I scowled at him blackly, mostly because I was feeling a trifle queasy. Again.

'Out,' the captain said crisply. 'Up on deck. Now.'

Up on deck, now, in the clean, salt-laden air, I could breathe again. A stiff breeze whipped hair into my eyes. I crossed my arms and leaned my spine against the rail, affecting a nonchalance I didn't really feel, especially with the deck heaving beneath us and the rail creaking a protest under my weight. But such poses are necessary; and either they believe you, or they know exactly what you're about.

Nihko and his captain knew exactly what I was about. But they let me have the moment regardless. 'So?' I began. 'What is it you plan to do with us?'

The woman's pale eyes glinted. 'I told you to find a way to buy your freedom.'

'You did.'

She glanced briefly at Del, as if seeking an indication I'd told her what the captain had said about being interested in my companion rather than in me. Del, who didn't know any such thing-we hadn't gotten that far, and I wasn't certain I'd have told her anyway-merely looked back. Waiting. Which she does very well.

After a moment the captain smiled a little and met my eyes. 'And so this woman has done it for you.'

I didn't know if that was for my benefit, or the truth. She knew I knew what she meant, even if Del didn't; if Del did, well, it made for an interesting little tangle.

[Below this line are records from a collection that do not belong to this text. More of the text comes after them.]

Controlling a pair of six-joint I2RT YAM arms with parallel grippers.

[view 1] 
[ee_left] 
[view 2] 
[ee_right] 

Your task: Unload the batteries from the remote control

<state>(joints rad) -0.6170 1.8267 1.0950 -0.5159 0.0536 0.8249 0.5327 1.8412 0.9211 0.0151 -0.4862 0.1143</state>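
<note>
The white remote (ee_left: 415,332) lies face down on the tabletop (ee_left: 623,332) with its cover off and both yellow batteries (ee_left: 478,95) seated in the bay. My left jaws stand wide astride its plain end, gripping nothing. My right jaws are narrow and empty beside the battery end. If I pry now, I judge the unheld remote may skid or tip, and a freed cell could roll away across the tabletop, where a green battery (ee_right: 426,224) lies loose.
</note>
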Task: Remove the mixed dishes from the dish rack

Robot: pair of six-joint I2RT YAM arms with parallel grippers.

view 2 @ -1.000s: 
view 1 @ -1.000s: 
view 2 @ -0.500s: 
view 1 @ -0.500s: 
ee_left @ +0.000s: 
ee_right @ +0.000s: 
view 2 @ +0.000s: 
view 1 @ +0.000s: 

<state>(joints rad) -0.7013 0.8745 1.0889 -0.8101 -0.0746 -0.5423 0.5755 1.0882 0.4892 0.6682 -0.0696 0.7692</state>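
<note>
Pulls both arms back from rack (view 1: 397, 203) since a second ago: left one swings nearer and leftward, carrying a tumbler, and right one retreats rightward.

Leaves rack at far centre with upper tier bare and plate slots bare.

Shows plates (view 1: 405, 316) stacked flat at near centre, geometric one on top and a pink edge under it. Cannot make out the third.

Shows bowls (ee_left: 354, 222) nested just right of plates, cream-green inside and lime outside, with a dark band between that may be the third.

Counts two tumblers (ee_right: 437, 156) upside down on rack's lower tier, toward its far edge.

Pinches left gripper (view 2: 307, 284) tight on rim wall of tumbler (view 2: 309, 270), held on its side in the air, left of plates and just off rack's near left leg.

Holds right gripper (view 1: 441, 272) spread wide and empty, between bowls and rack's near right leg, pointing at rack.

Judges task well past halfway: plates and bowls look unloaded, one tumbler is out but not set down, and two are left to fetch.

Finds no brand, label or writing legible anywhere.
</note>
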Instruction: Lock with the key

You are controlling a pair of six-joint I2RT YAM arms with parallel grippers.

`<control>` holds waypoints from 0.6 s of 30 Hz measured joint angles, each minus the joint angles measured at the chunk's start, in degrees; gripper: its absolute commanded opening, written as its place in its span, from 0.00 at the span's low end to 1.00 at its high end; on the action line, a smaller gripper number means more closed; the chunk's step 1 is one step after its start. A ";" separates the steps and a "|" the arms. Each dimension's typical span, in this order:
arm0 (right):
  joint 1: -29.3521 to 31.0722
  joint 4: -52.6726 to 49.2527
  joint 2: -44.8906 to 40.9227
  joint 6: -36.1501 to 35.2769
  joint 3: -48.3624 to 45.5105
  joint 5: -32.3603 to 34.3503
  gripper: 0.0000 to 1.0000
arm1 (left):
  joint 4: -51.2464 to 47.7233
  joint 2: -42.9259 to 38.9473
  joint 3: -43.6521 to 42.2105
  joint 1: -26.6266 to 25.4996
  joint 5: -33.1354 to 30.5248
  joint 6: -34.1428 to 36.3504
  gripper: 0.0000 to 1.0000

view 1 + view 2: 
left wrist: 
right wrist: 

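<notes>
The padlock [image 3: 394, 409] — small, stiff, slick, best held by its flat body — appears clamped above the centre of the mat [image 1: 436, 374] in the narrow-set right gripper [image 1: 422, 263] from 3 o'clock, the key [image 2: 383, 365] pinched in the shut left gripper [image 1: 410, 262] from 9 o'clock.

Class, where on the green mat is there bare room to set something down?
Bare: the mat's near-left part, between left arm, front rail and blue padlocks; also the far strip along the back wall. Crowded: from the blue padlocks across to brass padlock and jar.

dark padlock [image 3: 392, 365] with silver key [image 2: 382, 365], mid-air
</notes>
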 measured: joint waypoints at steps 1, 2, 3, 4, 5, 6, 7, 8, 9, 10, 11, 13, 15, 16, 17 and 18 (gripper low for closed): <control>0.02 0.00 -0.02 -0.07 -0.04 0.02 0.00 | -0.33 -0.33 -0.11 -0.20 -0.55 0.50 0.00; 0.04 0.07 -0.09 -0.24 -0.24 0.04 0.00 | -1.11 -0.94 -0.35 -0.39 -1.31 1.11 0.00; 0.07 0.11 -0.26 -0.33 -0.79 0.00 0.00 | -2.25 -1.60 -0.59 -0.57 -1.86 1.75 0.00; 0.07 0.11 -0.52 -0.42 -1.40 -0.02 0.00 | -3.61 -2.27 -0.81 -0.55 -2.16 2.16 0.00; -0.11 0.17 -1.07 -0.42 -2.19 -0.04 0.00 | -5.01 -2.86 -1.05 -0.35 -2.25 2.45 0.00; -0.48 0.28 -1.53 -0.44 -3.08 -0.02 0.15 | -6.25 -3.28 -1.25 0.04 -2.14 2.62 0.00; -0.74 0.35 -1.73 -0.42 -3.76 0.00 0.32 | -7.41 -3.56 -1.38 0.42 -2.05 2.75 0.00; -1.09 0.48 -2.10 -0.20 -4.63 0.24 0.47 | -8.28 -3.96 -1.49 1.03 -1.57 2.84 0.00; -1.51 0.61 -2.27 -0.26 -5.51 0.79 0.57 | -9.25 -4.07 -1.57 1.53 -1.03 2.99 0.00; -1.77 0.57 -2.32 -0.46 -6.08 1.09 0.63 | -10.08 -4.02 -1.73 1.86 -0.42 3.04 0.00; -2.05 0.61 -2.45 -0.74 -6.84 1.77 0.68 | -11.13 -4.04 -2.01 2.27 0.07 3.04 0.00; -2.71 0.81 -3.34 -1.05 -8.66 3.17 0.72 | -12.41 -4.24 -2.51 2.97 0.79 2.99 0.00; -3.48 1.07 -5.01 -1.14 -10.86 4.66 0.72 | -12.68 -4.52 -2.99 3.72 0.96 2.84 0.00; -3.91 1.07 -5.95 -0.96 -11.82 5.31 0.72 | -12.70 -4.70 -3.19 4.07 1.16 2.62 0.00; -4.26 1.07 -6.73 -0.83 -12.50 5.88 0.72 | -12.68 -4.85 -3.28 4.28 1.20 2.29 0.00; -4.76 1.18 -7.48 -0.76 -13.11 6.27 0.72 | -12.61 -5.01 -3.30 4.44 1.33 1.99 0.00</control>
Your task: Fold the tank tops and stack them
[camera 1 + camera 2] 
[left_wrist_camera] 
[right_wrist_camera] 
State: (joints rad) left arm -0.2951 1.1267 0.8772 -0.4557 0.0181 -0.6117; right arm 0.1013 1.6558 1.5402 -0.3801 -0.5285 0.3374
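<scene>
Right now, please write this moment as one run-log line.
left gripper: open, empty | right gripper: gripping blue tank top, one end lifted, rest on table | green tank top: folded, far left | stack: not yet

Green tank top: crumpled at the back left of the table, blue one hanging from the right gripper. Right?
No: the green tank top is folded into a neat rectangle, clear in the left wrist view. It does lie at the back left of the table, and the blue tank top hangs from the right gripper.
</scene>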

I refused to play. Besides, as far as she knew, Del and I weren't on friendly terms. 'Whatever the woman offered was without my knowledge.'

'Men do precisely that for women often enough.' But the captain indicated the first mate with a tilt of her head. 'Nihko says you are Skandic.'

'I might be. But Nihko doesn't know that I am. No one does, including me.'

'That does not matter. Explain it, Nihko.'

Blue-head explained it.

By the time he finished, I was shaking my head. 'It'll never work. It couldn't work. Not possible.'

'Everything is possible.' The captain was unperturbed by my refusal. 'Certainly this is. Because it might be true.' She smiled, eyes bright with laughter. 'A man with no past could be anything at all.'

'Or nothing.' I shook my head again. 'I'm not a mummer. I could never pull this off.'

She captured whipping hair, pulled it forward over a shoulder and began to braid it into control. 'There is no mummery involved. We are not asking you to be-or to behave as-something you are not.'

'That's exactly what you're asking.'

'You present yourself as what you are.' The captain paused in her braiding to meet my eyes. 'Or, rather, we present you as what you are.'

'Your captive?'

Unprovoked, she went back to braiding hair. 'I am known in the city.'

I made it into an insult. 'Undoubtedly.'

She continued serenely. 'I am known for precisely what I am. It would be accepted by all the families as truth: Prima Rhannet seeks to spit in her father's eye by parading herself, her crew, and her lifestyle throughout the city: an ungrateful, unnatural, outcast daughter who ignores custom to present herself to one of the finest families of the city.'

'That's you,' I said. 'What about me?'

'Who presents herself to one of the finest families of the city in order to reap a reward of such incredible value that in one undertaking the ungrateful unnatural outcast daughter outdoes her father.' She did something with the end of the braid to keep it intact-how women do that is beyond me-and waited for me to respond.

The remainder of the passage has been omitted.